Jokerit’s withdrawal from the playoffs saw Spartak move straight into the second round. It was the first time since 2010 that the club had featured this late in the season and that long wait was rewarded with a crushing 6-1 victory over SKA in Petersburg to start the series. However, that was as good as it got: SKA won the next four games by the same 2-1 scoreline (once in overtime) to progress to the Conference final. But that series of one-goal games highlights the battle that Spartak brought against a higher ranked opponent.
41 (11+30) points in 50 games
It was widely recognized that the center, who turned 34 during the season, was losing his speed. Nonetheless, the Finn was Spartak’s leading scorer. Whichever way you look at it, he was a big help to his team: great figures on the face-off dot (58.3%), leading the team in assists and a great ranking of +13, the best at the club.
38 (18+20) points in 51 games
Back at Spartak after a season with Avangard, Khokhlachyov had a great season. This was the fifth time Alexander posted 30+ in a single campaign. He was Spartak’s leading goalscorer, consistently finding the net throughout the season, and it was rare for him to end a game without picking up a point.
20 (13+7) points in 49 games
At Spartak, Drozdov took his game to a new level. Previously the forward was at Dinamo Minsk, but he made little impact there. But in a red-and-white uniform, this energetic winger came to the fore. The results speak for themselves – 12 goal in regular season and another in the first game of the playoffs.
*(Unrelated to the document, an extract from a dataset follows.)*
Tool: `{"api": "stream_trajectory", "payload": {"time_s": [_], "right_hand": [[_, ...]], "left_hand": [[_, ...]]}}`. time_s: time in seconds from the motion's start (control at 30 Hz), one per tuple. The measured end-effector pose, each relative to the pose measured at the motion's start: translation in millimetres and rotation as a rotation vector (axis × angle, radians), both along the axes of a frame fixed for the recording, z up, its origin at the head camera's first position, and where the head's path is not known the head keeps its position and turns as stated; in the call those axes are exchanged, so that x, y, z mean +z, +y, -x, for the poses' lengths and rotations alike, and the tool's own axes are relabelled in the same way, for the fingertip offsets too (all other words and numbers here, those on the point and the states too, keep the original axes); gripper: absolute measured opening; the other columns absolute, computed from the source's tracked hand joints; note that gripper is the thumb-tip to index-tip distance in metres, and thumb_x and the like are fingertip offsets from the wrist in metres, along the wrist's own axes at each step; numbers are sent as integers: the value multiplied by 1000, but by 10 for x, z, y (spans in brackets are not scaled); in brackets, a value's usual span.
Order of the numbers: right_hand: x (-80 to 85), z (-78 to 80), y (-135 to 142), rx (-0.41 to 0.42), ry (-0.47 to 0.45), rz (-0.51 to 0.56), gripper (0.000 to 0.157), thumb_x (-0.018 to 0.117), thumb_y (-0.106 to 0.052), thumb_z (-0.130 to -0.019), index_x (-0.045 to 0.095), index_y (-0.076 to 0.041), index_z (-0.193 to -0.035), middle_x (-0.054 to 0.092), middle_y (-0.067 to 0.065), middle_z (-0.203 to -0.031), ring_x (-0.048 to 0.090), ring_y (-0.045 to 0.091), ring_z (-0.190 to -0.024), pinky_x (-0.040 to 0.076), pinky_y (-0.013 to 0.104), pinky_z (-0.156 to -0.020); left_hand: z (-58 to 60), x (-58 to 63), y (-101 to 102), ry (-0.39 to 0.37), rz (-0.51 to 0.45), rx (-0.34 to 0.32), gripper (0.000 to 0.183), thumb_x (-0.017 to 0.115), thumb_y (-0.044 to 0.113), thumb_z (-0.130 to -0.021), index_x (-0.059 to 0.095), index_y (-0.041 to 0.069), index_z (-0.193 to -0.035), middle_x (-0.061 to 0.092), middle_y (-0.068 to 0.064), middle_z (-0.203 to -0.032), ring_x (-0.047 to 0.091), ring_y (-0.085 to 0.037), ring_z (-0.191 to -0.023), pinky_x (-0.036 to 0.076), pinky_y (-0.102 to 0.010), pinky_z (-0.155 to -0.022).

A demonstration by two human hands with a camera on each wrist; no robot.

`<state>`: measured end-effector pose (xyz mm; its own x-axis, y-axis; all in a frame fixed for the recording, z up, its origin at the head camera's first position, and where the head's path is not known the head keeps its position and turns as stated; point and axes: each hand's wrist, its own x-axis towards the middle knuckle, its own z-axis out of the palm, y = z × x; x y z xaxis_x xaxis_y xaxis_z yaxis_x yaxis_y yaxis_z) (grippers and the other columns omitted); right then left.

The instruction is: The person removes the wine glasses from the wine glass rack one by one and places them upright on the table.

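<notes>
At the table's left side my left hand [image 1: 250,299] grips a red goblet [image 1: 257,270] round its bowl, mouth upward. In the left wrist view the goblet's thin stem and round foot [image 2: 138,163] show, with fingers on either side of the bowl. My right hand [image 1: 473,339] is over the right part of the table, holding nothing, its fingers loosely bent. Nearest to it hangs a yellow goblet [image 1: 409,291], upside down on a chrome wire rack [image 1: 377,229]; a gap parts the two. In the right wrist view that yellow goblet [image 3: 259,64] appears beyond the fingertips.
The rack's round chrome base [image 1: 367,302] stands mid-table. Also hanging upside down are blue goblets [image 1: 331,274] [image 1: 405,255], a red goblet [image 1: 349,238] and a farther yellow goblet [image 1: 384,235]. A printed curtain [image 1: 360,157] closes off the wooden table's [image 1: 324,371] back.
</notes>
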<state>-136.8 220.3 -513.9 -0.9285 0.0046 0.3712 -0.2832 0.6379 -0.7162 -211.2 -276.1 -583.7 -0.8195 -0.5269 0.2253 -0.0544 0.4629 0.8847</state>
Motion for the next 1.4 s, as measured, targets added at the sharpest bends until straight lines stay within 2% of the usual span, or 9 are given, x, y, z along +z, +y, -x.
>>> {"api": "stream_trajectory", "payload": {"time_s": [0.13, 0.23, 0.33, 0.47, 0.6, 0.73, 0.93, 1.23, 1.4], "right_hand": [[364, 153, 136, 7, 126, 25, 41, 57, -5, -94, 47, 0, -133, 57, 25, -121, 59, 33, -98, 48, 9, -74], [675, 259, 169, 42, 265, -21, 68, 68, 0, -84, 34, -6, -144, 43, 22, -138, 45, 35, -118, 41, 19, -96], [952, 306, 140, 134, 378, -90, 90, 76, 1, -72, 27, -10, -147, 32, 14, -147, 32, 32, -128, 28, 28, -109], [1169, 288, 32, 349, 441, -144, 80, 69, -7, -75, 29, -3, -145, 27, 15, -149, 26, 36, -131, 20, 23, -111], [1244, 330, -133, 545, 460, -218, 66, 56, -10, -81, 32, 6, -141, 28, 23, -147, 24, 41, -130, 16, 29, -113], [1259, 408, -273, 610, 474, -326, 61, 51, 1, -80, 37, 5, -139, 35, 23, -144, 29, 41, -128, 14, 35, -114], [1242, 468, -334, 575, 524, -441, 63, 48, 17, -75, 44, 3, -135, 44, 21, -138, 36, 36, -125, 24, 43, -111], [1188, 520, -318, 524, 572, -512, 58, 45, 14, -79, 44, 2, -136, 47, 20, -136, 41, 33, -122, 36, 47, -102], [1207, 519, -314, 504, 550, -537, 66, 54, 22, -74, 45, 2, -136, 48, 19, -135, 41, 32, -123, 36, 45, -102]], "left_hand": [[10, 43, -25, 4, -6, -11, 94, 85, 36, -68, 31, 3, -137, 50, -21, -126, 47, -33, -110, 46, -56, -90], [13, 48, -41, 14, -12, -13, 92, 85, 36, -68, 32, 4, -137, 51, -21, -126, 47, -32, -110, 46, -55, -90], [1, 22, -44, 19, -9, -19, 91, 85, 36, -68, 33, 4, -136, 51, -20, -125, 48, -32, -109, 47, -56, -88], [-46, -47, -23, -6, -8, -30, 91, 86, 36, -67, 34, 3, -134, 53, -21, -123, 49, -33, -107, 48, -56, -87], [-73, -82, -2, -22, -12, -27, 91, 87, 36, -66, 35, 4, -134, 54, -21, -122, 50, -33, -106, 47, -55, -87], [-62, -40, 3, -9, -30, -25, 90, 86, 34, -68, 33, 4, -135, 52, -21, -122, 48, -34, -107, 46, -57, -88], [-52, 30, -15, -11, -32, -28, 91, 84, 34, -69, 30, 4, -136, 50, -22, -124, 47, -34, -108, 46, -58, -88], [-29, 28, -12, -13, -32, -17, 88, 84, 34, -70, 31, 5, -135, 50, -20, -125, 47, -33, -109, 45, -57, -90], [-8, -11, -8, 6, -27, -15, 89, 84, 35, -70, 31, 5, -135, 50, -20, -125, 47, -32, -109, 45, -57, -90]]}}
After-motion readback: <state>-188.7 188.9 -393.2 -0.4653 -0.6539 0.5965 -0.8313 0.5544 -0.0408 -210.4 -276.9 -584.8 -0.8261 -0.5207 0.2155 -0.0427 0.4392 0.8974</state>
Boris Mironov can be proud of his first season as a head coach in the KHL. True, Spartak was unable to build on its opening win in the series against SKA, but the Red-and-Whites played attractive hockey throughout the season.
“There are things to work on, we’ll look to the future. We still need to get better. The second round is not our limit. Everybody wants to win the cup, nobody wants to go home after two rounds,” said Mironov as he summed up the season.
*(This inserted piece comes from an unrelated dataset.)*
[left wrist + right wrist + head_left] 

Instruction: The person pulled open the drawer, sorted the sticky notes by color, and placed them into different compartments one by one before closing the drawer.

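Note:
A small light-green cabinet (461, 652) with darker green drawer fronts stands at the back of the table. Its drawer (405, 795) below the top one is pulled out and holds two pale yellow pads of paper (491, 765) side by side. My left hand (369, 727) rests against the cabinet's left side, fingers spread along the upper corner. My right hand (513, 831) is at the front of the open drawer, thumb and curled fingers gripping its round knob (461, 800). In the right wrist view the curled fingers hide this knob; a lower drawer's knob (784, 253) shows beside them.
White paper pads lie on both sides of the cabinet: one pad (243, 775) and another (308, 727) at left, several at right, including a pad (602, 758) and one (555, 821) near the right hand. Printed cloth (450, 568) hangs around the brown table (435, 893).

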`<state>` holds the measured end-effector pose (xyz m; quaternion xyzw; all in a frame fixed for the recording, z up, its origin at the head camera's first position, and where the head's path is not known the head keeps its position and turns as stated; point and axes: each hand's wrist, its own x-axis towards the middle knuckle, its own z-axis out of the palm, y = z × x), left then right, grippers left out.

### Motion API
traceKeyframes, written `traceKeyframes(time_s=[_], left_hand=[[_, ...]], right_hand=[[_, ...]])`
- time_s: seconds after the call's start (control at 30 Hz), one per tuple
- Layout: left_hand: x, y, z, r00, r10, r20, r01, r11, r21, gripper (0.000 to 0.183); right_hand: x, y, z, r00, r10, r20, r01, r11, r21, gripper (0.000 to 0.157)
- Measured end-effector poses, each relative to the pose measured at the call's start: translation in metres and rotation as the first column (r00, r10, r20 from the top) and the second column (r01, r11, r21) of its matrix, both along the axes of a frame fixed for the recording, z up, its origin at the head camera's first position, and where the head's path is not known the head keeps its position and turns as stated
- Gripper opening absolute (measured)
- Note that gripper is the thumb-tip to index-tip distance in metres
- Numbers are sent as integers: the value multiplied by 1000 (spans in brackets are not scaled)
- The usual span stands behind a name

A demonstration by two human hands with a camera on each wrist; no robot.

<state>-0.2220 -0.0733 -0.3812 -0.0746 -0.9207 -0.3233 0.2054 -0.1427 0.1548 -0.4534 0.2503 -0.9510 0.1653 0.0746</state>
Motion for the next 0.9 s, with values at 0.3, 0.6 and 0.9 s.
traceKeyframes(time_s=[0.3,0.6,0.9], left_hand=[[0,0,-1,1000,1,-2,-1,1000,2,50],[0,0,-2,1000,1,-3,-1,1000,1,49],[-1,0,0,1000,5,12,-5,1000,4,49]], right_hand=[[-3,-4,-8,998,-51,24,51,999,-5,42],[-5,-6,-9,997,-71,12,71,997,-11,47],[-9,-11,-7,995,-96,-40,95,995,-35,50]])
Even allowing for Drozdov, who turned 22 during the season, the brightest emerging star at Spartak was undoubtedly Alexander Nikishin. The 20-year-old blue liner had a wonderful campaign, collecting 14 (9+5) points and looking solid in his defensive duties.
Another D-man, Yegor Savikov, played 18 games in the regular season and three more in the playoffs, averaging 6:39 in ice time. He also grabbed his first KHL goal, scoring the fifth goal in his first playoff appearance.
Vasily Ponomaryov is also worth a mention. The young forward didn’t feature much, averaging around five minutes in his 14 appearances. But he found time to get his first points in the KHL, scoring on Jokerit and adding an assist against Neftekhimik.
So far, there hasn’t been a high-profile arrival to excite the fans. However, the club’s work to date has kept the team’s foundations intact. In addition, talented Kazakh forward Maxim Musorov was added to the roster and Roman Lyubimov returns after playing part of the 2020-2021 season with Spartak.